§ EXERCISE DATA:
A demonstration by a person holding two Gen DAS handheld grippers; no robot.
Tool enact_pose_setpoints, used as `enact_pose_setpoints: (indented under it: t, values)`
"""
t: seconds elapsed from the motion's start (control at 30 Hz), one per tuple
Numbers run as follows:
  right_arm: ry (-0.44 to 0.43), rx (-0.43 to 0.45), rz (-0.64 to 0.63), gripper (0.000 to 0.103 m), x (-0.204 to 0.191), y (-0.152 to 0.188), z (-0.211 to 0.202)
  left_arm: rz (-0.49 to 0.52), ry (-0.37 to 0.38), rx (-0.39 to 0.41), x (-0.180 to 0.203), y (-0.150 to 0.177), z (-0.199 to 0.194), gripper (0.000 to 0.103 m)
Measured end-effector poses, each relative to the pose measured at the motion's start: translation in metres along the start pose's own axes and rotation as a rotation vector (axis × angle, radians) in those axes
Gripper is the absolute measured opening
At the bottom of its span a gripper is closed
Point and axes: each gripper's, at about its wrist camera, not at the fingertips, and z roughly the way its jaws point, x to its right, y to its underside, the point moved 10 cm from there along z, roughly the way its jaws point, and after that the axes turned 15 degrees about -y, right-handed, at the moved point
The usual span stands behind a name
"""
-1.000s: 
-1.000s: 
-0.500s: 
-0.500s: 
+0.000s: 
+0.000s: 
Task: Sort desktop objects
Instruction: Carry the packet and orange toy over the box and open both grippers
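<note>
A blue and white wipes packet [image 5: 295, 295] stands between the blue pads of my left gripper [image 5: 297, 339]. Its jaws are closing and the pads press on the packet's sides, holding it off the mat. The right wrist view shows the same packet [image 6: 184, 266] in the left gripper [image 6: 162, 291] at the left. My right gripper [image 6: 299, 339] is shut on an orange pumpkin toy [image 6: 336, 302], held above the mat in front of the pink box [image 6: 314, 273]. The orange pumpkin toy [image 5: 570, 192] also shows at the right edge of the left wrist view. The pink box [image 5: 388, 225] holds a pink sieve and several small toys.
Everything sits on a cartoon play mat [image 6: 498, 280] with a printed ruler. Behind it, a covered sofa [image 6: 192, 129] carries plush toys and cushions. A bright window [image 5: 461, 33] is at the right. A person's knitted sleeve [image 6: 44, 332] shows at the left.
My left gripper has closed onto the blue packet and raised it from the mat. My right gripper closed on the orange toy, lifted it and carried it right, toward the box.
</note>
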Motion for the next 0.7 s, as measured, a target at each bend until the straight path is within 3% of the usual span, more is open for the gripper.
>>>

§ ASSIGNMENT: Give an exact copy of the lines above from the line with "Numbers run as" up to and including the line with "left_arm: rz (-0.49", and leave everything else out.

§ FINISHED EXERCISE:
Numbers run as follows:
  right_arm: ry (-0.44 to 0.43), rx (-0.43 to 0.45), rz (-0.64 to 0.63), gripper (0.000 to 0.103 m), x (-0.204 to 0.191), y (-0.152 to 0.188), z (-0.211 to 0.202)
  left_arm: rz (-0.49 to 0.52), ry (-0.37 to 0.38), rx (-0.39 to 0.41), x (-0.180 to 0.203), y (-0.150 to 0.177), z (-0.199 to 0.194), gripper (0.000 to 0.103 m)

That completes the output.